Saturday, June 11, 2011

"Freak out in a moonage daydream oooooohhhhh yeah..."

I spent some time this morning lying in bed watching CNN and was struck by trhe thought that politicians are really like admistrative drones crossed with PR guys.  If you're primarily interested in staying in office for as long as possible you have to get pretty good at promotion and promotion is just making sure everyone knows who you are, first and foremost, and then hopefully make them like you as well.  All the time you are practicing obscure and arcane manifestations of Robert's Rules of Order and related ceremonial pogroms.

If you watched this morning, would you have seen any elected person standing in front of a camera and telling the truth about anything?  I sure didn't.  And the people reporting the news are even worse in terms of being shallow apartchiks.  I sometimes wonder if they even know what they're saying.  Last week a Faux News bimbette prattled on about Sarah Palin while a shot of Tina Fey on SNL as the very same Queen of Nonsense was shown over her shoulder.  She didn't flinch - certainly because she didn't notice - and jabbered on.  Maybe nobody at Faux News noticed.  These people almost universally look good but you just know that they are way more interested in how their hair looks for the most part.  There are exceptions but with a 24 / 7 new cycle it's almost inevitable that some of what passes for news is just inconsequential gibberish.

 I think the only people telling the truth in the media now are comedians - they're the only ones who can afford to and, more importantly, the only ones who want to.  Not surprising when you think back to Lenny Bruce, George Carlin, and a long line of comedians who had license to poke fun at the politicos, kind of like the stuff that clowns can get away with doing.  Was it Shakespear who said, "much truth is said in jest"?  I guess that's our job.
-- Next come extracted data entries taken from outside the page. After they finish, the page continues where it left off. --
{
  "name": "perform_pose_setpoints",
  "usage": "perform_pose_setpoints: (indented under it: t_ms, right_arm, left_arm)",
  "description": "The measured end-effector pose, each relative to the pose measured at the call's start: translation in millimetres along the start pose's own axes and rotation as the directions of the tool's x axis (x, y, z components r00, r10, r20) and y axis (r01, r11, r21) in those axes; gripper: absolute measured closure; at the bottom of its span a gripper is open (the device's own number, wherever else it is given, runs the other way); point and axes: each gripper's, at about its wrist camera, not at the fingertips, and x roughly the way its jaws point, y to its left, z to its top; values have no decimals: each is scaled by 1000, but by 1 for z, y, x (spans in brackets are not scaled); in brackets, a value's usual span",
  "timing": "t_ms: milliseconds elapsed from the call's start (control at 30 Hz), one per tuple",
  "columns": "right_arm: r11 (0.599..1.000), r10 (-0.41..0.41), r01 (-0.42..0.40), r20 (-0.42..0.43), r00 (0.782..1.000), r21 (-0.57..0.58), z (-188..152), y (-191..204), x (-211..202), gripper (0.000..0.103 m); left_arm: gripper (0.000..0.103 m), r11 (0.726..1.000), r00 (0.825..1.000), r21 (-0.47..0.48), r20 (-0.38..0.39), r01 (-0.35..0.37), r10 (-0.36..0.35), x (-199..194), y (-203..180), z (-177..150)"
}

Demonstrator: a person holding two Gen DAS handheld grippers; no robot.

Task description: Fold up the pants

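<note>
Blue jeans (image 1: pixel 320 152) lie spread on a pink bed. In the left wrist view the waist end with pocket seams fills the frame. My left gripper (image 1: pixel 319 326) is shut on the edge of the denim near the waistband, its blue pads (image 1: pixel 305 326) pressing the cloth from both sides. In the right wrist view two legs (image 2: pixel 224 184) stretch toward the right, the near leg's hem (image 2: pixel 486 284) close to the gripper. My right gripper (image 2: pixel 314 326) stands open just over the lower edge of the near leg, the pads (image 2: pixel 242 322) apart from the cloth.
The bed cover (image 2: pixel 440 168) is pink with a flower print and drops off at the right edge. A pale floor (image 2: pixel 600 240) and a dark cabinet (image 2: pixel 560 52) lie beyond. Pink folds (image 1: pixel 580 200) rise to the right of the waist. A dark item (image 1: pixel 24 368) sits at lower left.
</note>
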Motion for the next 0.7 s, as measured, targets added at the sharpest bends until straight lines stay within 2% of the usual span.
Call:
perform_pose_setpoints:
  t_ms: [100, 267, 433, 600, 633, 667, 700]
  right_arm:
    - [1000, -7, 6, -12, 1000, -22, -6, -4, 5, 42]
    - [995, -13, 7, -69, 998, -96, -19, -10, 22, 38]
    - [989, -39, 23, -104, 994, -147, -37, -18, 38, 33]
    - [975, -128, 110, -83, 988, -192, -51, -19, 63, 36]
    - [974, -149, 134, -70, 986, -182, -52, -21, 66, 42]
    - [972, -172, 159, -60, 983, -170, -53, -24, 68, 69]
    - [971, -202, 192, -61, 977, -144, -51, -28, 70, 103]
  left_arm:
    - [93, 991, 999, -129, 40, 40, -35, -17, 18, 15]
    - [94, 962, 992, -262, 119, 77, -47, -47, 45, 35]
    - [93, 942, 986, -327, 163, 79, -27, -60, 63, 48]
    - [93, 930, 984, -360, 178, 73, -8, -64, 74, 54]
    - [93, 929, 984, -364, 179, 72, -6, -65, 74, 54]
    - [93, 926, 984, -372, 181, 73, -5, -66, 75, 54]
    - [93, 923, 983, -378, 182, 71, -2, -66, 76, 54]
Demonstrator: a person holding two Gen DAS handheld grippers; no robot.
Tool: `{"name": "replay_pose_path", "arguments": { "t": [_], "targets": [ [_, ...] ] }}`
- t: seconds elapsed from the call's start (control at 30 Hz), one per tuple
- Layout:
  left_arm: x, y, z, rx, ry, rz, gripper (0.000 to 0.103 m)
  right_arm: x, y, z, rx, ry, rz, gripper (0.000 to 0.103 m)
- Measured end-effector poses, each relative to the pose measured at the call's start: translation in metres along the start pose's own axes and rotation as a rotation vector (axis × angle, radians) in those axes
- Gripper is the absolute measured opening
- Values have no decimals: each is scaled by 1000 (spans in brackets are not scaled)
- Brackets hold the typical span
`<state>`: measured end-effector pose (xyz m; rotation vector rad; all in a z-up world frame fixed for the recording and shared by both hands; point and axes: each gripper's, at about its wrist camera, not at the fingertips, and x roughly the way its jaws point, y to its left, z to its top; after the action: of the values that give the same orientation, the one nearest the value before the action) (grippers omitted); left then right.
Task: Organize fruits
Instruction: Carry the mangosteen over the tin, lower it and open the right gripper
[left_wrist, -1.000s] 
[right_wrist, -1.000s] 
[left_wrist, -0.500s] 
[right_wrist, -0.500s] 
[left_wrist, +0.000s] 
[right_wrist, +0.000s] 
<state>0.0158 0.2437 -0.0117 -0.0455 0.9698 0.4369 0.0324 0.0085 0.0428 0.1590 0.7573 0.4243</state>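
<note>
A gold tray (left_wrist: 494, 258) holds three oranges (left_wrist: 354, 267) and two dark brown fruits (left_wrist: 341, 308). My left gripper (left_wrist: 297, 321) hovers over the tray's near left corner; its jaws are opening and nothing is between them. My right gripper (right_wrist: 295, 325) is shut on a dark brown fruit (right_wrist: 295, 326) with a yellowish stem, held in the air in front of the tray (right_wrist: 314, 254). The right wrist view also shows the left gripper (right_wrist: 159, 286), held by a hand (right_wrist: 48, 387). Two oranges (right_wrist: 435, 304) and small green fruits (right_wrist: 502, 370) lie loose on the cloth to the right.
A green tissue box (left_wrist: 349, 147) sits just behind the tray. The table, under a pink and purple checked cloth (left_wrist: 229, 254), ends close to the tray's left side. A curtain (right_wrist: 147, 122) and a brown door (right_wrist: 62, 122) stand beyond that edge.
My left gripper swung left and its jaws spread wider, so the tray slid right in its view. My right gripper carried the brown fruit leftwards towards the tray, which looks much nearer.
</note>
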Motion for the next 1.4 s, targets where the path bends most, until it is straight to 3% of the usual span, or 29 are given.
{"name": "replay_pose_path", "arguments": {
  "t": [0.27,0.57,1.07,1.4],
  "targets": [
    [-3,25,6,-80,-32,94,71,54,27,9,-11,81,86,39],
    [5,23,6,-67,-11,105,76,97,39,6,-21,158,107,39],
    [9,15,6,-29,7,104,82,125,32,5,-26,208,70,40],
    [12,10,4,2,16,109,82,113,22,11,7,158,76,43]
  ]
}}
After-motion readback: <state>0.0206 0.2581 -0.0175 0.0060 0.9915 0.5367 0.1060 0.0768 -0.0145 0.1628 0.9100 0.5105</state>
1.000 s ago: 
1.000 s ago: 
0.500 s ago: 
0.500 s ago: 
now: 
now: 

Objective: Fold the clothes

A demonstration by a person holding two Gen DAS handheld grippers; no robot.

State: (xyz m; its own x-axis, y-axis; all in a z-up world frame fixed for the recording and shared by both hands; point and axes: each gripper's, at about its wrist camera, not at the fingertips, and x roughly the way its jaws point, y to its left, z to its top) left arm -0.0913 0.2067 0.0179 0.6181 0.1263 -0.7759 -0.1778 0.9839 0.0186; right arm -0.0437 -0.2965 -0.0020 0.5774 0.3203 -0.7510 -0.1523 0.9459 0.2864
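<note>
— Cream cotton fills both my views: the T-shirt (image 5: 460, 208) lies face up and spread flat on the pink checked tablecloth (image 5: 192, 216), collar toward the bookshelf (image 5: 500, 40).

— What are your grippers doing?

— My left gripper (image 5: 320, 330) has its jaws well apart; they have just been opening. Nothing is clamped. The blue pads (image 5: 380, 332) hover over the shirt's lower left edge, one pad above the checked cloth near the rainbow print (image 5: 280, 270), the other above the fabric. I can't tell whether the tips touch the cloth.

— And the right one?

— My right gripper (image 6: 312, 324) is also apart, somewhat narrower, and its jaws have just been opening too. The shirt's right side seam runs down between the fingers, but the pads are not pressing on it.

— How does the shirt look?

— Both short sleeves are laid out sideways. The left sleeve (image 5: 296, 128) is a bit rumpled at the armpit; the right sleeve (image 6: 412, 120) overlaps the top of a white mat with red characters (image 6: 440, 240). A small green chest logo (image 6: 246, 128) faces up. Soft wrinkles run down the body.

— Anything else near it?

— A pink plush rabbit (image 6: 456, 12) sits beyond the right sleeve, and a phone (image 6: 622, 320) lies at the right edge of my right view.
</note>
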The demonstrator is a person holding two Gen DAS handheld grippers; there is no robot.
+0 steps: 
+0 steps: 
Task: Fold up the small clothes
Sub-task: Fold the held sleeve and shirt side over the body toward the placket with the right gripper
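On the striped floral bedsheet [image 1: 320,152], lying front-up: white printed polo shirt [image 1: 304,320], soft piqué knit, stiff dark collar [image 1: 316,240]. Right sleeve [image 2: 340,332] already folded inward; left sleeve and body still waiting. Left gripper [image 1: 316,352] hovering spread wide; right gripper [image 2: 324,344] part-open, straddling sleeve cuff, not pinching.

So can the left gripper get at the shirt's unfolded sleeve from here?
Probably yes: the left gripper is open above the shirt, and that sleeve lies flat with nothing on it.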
I survived a trip to see my urologist last week - nice, uh...seeing you again, Bob.  Jokes about urologists are just too easy so I will keep the comedy to a minimum but man, I am tempted.  I currently have a client who is also a urologist and who knows the guy I just went to see.  I mentioned that it was kind of a funny coincidence - my acquiring him as a client a week or so before my appointment - and he asked me to be sure to say Hi to Bob for him, chuckling to himself about Bob's sense of humor.  I told him I would but I wanted to ask him if there was, like, a secret salute or double secret handshake that urologists use when they meet - maybe hand signs like gangs use, only limited to just a couple of fingers.  At least this time he didn't have a resident with him observing like during my first visit.  Nothing like being in the - let's just say undignified - position on the examining table and having TWO guys scrutinizing your plumbing and discussing it.  The worst part was when the doc made some observation and then let his boy, Wang, get a, ahem, feel for himself what he was describing.  Lucky for me he was an Asian dude and hand very small hands.  I spent a couple of disquieting hours wondering if pictures were going to show up on the internet.  I'm not really comfortable with the idea of a wacky urologist but I got a clean bill of health again this year so I have a year to try to think of something funny to say to him next December when I go back to see him.  I'll just think of it like a special treat from Santa as I sit shifting uncomfortably in my seat in his waiting room.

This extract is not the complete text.